Workers Find Relic From Cable-Car Days -- Huge Wheel Is Discovered In Damp Vault

Archaeological finds have been scarce in the four years Metro has been building a bus tunnel beneath downtown Seattle.

But construction workers on another project last week found an important relic from the city's cable-car past as they began ripping up the pavement at Third Avenue and Yesler Way to prepare for resurfacing.

Engineers knew they would find a concrete vault beneath the blacktop and cobblestone paving in Yesler Way. But they didn't know that a huge grooved wheel - used to reverse the direction of the cable - would still be in place in the dark, damp vault.

City Councilman George Benson, Seattle's leading transit advocate, fancier of old transportation systems and cable-car passenger in his youth, was one of the first to peer into the vault.

``Oh my, oh my,'' he said on catching a glimpse of the 11-foot wheel.

``This is a classic. I thought it had been taken out long ago. This is a real memento.''

Benson worried about what would become of the relic.

Vic Oblas, project engineer for Metro, told Benson it would be saved.

And the two of them, standing in Yesler Way with auto traffic whizzing by, decided it should go on display in the nearby Pioneer Square Station in Metro's bus tunnel.

Accompanying photos and text, Benson said, should be provided to tell modern-day commuters about the cable-car line that operated along Yesler Way from 1889 to 1940.

Oblas said the top half of the vault would have to be removed for the street-paving work.
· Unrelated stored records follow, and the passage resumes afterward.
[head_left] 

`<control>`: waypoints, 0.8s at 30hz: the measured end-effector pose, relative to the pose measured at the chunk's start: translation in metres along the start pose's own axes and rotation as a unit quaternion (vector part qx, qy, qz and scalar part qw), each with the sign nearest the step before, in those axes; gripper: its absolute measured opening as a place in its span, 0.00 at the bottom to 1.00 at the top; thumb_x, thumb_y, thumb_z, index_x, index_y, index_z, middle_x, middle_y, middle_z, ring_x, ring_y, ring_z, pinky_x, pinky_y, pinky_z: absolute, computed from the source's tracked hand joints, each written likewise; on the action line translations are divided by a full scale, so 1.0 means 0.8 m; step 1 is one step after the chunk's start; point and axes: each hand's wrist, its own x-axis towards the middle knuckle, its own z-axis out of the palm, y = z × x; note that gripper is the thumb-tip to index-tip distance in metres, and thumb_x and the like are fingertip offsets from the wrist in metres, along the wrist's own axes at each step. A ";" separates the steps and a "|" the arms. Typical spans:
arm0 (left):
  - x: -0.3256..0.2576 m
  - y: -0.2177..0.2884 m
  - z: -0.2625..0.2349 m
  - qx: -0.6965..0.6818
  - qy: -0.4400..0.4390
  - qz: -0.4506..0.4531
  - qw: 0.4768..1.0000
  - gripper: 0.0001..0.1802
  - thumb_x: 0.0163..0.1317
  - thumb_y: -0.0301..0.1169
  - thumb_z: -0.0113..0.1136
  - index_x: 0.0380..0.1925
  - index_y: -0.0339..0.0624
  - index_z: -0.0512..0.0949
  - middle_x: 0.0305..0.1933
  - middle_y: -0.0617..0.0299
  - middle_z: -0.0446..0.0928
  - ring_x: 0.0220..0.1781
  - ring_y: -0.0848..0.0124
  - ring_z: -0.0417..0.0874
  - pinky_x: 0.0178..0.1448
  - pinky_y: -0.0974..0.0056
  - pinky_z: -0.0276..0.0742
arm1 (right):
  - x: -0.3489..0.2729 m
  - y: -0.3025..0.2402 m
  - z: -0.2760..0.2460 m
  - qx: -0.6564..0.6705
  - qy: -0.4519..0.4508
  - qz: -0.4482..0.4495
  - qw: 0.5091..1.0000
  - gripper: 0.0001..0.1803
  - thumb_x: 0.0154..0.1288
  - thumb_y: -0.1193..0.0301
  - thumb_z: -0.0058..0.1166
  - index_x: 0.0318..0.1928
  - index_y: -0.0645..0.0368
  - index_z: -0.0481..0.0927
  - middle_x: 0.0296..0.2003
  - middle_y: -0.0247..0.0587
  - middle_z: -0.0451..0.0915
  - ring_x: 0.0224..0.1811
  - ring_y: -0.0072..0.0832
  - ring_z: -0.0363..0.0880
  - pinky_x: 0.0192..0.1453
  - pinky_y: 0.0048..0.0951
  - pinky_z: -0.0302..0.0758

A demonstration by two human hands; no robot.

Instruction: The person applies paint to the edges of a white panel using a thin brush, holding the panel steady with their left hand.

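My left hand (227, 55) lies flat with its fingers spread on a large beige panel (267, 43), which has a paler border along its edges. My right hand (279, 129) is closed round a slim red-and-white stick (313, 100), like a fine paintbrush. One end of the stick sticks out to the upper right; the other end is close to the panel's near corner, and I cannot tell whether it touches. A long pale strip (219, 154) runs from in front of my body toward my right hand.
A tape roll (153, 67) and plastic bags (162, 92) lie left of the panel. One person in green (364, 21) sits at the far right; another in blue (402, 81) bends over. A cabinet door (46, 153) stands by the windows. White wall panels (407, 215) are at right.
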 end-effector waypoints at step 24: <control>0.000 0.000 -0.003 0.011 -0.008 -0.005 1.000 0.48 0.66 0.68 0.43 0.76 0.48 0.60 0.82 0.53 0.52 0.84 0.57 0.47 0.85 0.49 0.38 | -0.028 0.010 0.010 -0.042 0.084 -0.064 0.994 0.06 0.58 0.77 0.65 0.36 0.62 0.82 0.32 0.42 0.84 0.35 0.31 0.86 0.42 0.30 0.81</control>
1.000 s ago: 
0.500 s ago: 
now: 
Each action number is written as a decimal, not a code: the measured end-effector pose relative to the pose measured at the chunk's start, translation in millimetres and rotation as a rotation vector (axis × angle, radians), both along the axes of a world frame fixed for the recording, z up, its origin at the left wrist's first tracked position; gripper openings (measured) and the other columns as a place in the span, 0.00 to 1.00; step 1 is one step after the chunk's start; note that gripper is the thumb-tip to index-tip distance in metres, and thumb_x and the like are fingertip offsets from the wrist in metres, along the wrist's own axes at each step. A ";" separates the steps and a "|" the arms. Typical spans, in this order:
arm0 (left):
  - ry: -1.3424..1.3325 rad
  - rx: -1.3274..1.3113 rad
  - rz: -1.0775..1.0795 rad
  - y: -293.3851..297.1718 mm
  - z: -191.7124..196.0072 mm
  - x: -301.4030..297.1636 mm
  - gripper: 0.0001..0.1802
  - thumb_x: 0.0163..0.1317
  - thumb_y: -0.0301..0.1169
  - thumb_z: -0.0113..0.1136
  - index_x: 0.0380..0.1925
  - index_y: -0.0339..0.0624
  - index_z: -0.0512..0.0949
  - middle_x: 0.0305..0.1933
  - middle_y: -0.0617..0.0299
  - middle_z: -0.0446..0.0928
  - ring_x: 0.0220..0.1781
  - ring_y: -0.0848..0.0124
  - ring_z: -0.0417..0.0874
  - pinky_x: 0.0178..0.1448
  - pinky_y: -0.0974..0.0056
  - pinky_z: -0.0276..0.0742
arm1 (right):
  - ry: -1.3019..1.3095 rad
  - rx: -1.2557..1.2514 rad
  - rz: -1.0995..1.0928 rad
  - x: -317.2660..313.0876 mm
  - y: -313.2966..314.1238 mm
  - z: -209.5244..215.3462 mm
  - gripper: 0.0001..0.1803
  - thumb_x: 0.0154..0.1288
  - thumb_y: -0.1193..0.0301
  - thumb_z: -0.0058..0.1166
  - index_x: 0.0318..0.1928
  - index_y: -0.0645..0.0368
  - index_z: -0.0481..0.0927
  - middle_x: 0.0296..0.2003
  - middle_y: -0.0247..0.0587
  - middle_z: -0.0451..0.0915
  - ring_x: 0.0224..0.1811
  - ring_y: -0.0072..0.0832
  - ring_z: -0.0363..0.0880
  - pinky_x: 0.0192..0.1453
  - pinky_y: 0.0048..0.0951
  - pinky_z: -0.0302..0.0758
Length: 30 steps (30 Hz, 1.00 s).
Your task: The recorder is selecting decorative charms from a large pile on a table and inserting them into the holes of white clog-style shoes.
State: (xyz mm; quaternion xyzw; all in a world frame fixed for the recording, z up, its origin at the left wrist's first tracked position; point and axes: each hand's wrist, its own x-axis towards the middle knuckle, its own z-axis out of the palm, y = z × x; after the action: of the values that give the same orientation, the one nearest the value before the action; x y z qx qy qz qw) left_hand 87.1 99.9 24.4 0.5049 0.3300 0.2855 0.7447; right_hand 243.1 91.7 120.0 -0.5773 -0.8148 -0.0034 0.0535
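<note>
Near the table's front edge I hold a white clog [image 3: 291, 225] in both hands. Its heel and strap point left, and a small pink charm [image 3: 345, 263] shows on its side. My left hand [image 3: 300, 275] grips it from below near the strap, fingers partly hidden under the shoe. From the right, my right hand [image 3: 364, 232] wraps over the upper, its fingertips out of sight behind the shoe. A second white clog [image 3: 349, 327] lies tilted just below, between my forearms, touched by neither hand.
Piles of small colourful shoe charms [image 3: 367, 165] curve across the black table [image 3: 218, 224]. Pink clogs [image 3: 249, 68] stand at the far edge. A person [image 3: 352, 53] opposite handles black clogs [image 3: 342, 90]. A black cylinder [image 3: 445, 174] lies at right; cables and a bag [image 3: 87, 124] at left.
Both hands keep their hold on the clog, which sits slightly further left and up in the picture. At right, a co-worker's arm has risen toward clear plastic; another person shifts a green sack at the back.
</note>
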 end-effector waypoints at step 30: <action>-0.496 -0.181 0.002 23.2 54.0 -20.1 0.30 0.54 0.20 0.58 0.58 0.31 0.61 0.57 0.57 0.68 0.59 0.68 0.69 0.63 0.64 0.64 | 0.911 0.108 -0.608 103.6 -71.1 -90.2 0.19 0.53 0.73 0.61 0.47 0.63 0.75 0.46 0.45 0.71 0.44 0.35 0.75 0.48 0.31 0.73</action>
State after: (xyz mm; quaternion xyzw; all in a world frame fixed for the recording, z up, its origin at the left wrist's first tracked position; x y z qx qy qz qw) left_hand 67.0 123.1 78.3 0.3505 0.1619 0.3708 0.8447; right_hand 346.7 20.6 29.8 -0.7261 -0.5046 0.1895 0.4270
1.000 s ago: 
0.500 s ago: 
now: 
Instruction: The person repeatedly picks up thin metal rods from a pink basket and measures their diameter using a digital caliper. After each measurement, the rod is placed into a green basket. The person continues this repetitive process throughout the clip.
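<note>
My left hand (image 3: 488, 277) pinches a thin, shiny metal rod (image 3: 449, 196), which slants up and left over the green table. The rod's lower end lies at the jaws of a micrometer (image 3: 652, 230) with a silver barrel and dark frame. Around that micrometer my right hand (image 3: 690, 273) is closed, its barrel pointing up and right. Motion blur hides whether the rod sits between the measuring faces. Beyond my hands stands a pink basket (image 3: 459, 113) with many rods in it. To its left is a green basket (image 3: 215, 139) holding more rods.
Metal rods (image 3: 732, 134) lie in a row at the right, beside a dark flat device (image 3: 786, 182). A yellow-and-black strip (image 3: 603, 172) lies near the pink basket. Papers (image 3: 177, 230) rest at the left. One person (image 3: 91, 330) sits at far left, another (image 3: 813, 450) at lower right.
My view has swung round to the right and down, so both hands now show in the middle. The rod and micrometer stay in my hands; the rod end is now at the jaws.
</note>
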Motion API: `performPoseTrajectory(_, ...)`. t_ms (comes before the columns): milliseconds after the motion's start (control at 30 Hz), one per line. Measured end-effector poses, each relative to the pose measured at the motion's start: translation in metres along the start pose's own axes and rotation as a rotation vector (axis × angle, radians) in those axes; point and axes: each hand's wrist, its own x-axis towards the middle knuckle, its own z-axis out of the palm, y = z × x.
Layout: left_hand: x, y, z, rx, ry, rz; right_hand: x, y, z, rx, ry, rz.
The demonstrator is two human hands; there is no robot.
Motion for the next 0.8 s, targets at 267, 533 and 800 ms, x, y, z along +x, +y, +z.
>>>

The project contractor will be asked to cut away the top of the vault and hoist out the wheel.

Officials of the Museum of History and Industry plan to crawl into the vault tomorrow to photograph the equipment.

John Fjarlie, a Metro construction inspector, took a reporter and another Metro staffer into the vault. The mud was ankle-deep, and the wheel crowded the room. Rusted oil cans were along one wall, along with several old bottles. The rotted remains of a shovel leaned against another wall.

The wheel stands on a huge block of concrete; a steel beam supports it from above. Slots through which the cable once ran were visible in the opposite wall, looking east up Yesler.

Apparently made of iron, the wheel had been cast in sections and bolted together in the vault. It was covered with dirt and a layer of dry lubricating oil, but apparently free of rust.

The Yesler Way cable-car line originally ran from about Second Avenue to Leschi on Lake Washington. It was built by a group of Seattle businessmen.

In about 1930, with the line then operated by the city, the downtown terminal was moved to Third Avenue to avoid maintaining a cable crossing through streetcar lines operating on Second Avenue, Benson said.

That means the vault was built about 60 years ago, but the grooved cable wheel probably was moved to its new location and is likely much older than the vault.

Westbound cable cars coming down the Yesler hill would drop the cable on the east side of Third Avenue and coast through the intersection and along track that switched them to the other side of Yesler. There they would board passengers and then pick up the cable for the trip up the hill and to Leschi, Benson said.